He argues that, after several shocks to the economic system and facing the existential threat of climate change, we need to build an economy and society in a post-pandemic world that works for all—individuals, businesses, governments, and society; where corporate and enterprise value is determined by wider human interest rather than just by financial profit.

Mirroring Carney’s views as they apply to climate change, the International Integrated Reporting Council (IIRC), in collaboration with the four other leading organizations in sustainability and integrated reporting—publishers of a shared vision for a comprehensive corporate reporting system earlier this year—have taken a next practical step together. This month the group published a paper that addresses one part of this system: Standards for reporting on enterprise value, brought to life with a prototype climate-related financial disclosure standard.

"This unified approach and illustrative prototype climate-related disclosure standard demonstrates that a global structure can be achieved to a rigour, and within a timeframe, that meets stakeholder demands.

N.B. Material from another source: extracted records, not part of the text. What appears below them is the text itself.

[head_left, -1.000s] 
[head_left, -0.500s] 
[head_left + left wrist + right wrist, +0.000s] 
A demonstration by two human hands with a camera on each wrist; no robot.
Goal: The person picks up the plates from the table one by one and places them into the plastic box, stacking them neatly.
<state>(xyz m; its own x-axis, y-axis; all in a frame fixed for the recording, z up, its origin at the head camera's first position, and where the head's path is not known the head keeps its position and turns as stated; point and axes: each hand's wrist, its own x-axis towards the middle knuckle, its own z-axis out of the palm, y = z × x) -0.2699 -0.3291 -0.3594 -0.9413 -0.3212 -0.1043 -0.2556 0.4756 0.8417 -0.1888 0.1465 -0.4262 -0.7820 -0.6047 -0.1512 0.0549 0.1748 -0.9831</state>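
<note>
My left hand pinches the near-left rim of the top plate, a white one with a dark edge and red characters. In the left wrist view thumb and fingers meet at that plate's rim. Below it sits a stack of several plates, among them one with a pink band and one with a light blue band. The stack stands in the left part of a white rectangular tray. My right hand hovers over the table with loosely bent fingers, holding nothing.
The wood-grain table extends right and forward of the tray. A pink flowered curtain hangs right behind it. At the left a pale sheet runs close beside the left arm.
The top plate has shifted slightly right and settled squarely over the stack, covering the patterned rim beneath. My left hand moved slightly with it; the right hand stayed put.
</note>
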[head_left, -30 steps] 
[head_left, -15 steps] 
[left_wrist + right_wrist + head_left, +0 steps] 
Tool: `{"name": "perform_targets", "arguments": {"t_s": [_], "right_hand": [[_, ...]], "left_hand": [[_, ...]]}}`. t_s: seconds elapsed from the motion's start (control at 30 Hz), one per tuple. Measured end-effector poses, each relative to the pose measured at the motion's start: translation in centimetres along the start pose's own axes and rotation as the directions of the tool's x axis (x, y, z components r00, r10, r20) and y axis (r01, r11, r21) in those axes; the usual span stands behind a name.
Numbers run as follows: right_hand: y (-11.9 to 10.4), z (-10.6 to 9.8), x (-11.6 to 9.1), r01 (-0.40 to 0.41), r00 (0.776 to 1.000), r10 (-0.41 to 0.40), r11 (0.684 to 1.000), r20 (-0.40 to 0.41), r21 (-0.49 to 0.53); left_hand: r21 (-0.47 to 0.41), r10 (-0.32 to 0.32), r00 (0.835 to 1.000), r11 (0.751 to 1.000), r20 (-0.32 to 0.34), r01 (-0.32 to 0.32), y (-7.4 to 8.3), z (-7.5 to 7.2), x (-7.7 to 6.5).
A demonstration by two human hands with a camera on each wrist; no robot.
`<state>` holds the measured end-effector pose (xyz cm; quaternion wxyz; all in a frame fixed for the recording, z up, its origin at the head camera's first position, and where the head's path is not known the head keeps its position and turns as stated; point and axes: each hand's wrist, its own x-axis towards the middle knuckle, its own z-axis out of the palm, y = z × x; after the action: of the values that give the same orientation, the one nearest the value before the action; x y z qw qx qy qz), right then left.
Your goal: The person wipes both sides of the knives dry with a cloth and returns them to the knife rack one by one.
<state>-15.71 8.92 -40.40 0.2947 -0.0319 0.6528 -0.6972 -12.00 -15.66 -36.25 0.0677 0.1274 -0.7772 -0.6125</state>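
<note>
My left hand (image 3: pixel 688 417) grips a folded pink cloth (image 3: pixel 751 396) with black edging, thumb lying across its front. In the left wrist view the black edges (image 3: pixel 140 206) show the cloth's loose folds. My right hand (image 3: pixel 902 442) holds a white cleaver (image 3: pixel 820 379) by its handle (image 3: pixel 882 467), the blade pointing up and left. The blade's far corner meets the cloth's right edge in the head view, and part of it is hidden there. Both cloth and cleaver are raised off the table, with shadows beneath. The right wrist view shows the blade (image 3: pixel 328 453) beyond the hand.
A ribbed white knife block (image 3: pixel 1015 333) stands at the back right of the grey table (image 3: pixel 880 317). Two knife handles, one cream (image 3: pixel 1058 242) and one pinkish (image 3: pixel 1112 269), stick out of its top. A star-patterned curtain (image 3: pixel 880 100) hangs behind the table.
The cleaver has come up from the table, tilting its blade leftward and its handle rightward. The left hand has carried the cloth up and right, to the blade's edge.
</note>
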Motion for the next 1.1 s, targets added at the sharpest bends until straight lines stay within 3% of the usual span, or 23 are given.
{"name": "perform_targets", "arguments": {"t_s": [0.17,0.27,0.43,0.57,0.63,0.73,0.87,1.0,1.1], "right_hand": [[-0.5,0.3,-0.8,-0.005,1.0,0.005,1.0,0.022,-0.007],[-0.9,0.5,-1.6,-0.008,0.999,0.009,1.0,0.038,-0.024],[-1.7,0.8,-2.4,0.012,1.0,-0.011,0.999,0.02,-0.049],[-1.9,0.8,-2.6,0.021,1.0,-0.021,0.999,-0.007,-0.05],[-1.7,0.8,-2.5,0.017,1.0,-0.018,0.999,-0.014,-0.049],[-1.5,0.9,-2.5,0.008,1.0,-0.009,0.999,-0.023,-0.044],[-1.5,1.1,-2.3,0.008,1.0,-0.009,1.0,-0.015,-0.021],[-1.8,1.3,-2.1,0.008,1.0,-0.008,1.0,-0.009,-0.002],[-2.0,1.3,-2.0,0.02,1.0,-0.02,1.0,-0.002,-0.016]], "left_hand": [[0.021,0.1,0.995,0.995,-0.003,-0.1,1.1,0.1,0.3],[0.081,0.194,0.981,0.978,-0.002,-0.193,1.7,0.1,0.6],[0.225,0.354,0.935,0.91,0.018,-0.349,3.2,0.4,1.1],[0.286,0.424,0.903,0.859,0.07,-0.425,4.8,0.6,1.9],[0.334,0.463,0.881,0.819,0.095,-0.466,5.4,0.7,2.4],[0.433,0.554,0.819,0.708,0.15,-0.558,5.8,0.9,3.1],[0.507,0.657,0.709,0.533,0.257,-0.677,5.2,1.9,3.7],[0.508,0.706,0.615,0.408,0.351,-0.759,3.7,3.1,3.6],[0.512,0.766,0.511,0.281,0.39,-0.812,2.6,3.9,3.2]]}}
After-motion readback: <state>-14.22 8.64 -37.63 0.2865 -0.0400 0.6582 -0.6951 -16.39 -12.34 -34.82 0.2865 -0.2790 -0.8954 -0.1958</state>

Standards for enterprise value creation connect relevant societal and environmental factors to core business and capital market decisions, accelerating progress towards long-term sustainable value creation. Our frameworks and standards are designed to be decision-useful and I look forward to the market's response to this collective global effort as a stepping stone towards comprehensive value creation and to bring future cohesion and simplicity to the corporate reporting system." Charles Tilley, CEO, IIRC

Whether or not central banks should be drawn into the climate change debate can be questioned, but the focus of the IIRC in this area is entirely welcome. With the UK committing to a 100% reduction in carbon emissions, relative to the levels in 1990, by 2050, with France and several other countries making similar commitments, and the Biden administration poised to bring the US back into the 2015 Paris Agreement, one must ask how realistic are these commitments? To what extent are net-zero targets just targets?

Ongoing initiatives from the IIRC, including this recent one, brings some welcome realism on the actions required to meet sustainability targets. Businesses and the capital markets that support them, as well as governments, will have to take firm practical action if we are to achieve the global climate change goals set out at Paris and since.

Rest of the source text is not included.